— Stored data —
--- START ---
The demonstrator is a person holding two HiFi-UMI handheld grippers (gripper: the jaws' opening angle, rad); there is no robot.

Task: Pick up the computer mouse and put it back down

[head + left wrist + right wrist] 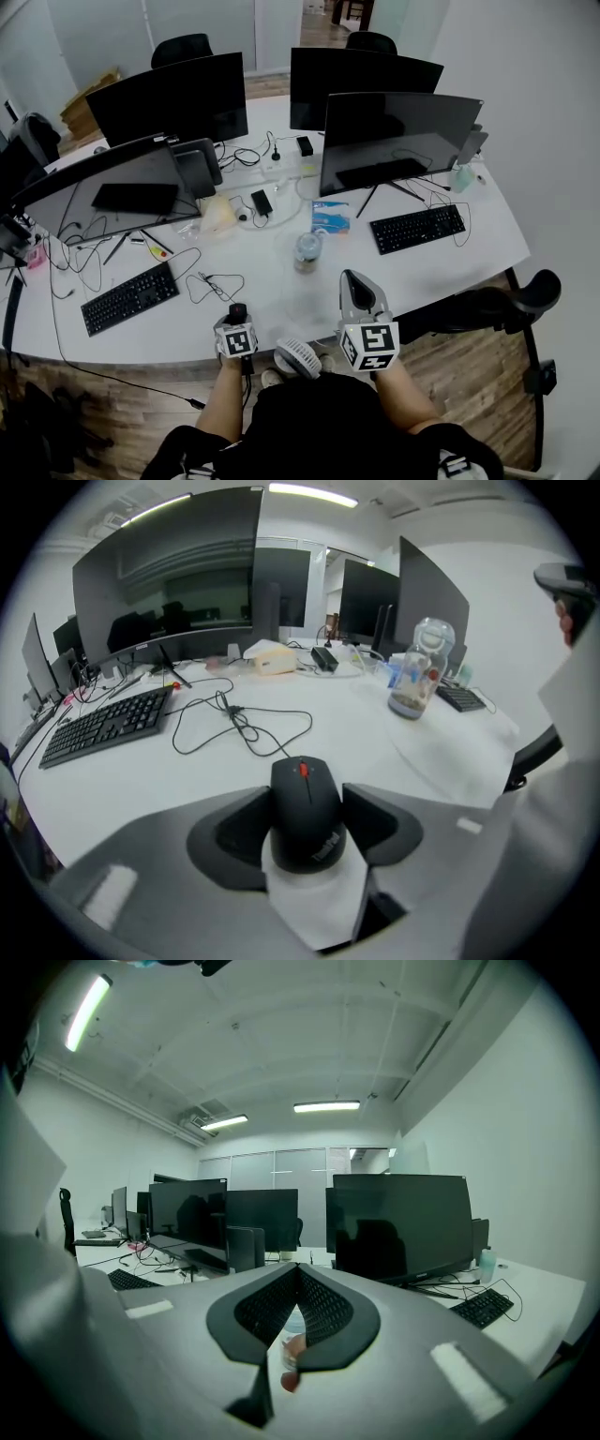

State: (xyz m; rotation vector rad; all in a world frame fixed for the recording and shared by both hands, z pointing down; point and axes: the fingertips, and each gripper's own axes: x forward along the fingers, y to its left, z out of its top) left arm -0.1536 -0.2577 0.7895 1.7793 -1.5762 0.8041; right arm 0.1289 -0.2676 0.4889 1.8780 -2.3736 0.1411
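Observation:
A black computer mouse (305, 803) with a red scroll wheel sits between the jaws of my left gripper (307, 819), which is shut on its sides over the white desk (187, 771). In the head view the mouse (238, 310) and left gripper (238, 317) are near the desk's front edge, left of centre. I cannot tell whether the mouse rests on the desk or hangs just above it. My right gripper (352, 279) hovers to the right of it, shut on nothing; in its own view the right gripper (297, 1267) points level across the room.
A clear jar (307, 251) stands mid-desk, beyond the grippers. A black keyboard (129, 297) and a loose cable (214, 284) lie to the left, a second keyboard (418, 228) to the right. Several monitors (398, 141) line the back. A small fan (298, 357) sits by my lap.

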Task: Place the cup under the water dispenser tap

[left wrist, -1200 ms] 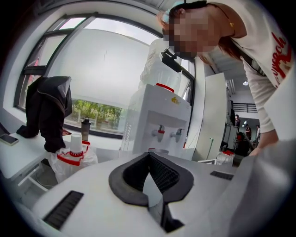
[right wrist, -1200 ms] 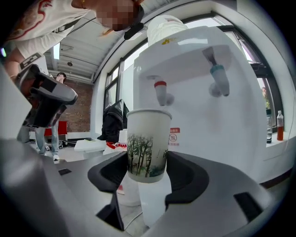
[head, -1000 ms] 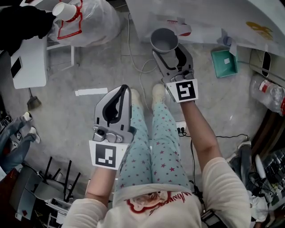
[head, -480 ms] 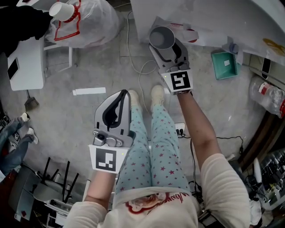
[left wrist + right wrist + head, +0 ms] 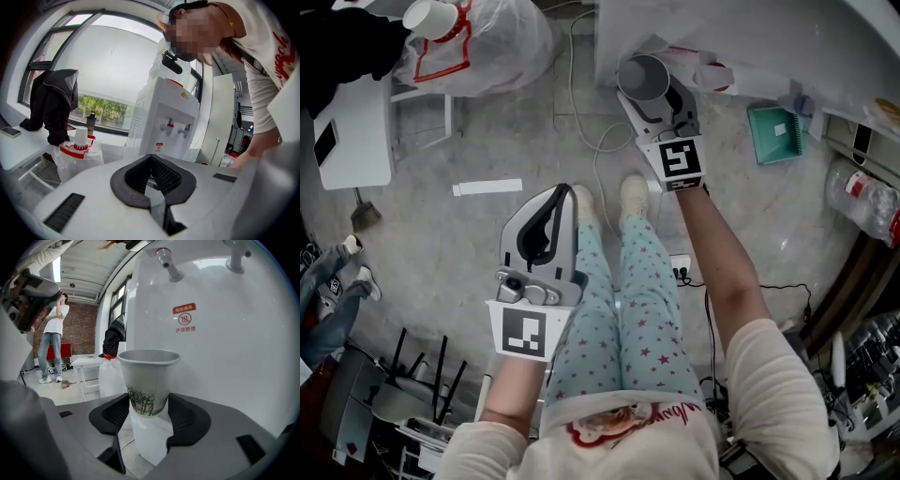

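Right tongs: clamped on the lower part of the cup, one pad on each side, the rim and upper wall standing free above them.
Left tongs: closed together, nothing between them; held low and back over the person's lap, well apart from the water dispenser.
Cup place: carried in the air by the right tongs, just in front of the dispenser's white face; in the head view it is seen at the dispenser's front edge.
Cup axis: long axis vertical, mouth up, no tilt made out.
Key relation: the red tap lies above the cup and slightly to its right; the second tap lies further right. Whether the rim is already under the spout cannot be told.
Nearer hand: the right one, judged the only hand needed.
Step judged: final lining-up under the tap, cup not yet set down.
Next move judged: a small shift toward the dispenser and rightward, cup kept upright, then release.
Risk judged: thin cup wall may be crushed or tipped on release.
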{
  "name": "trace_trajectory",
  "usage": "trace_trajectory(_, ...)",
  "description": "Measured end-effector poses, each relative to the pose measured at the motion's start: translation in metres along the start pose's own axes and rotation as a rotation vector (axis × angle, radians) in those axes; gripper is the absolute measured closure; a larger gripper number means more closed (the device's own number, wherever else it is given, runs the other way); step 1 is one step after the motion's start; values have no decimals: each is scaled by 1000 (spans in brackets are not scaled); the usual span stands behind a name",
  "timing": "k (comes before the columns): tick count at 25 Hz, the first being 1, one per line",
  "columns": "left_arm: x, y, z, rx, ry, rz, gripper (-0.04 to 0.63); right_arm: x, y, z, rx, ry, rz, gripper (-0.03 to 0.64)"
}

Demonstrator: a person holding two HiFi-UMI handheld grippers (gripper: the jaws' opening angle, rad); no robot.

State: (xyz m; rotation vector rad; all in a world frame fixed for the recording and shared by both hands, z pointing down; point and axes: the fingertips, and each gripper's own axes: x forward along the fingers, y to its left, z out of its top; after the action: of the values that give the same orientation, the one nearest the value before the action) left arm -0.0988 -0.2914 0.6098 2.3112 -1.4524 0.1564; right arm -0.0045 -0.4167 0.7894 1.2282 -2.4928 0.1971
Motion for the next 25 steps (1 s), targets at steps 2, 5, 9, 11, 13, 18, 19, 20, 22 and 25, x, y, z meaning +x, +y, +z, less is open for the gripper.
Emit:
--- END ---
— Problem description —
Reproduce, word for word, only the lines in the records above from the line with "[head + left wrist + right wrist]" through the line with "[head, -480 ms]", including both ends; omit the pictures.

— Exercise result —
[head + left wrist + right wrist] 

State: (xyz m; rotation vector rad; all in a world frame fixed for the recording and shared by both hands, z pointing down; point and axes: the fingertips, and each gripper's own axes: x forward along the fingers, y to its left, z out of its top) left arm -0.1536 -0.2577 0.7895 1.7793 -1.5762 0.8041; right arm 0.1289 -0.2676 0.4889 1.8780 -2.3736 0.1411
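Observation:
A black computer mouse (305, 803) with a red scroll wheel sits between the jaws of my left gripper (307, 819), which is shut on its sides over the white desk (187, 771). In the head view the mouse (238, 310) and left gripper (238, 317) are near the desk's front edge, left of centre. I cannot tell whether the mouse rests on the desk or hangs just above it. My right gripper (352, 279) hovers to the right of it, shut on nothing; in its own view the right gripper (297, 1267) points level across the room.
A clear jar (307, 251) stands mid-desk, beyond the grippers. A black keyboard (129, 297) and a loose cable (214, 284) lie to the left, a second keyboard (418, 228) to the right. Several monitors (398, 141) line the back. A small fan (298, 357) sits by my lap.
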
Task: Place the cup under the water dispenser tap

[left wrist, -1200 ms] 
[right wrist, -1200 ms] 
[head, -1000 ms] 
[head, -480 ms] 

This exercise requires no further work.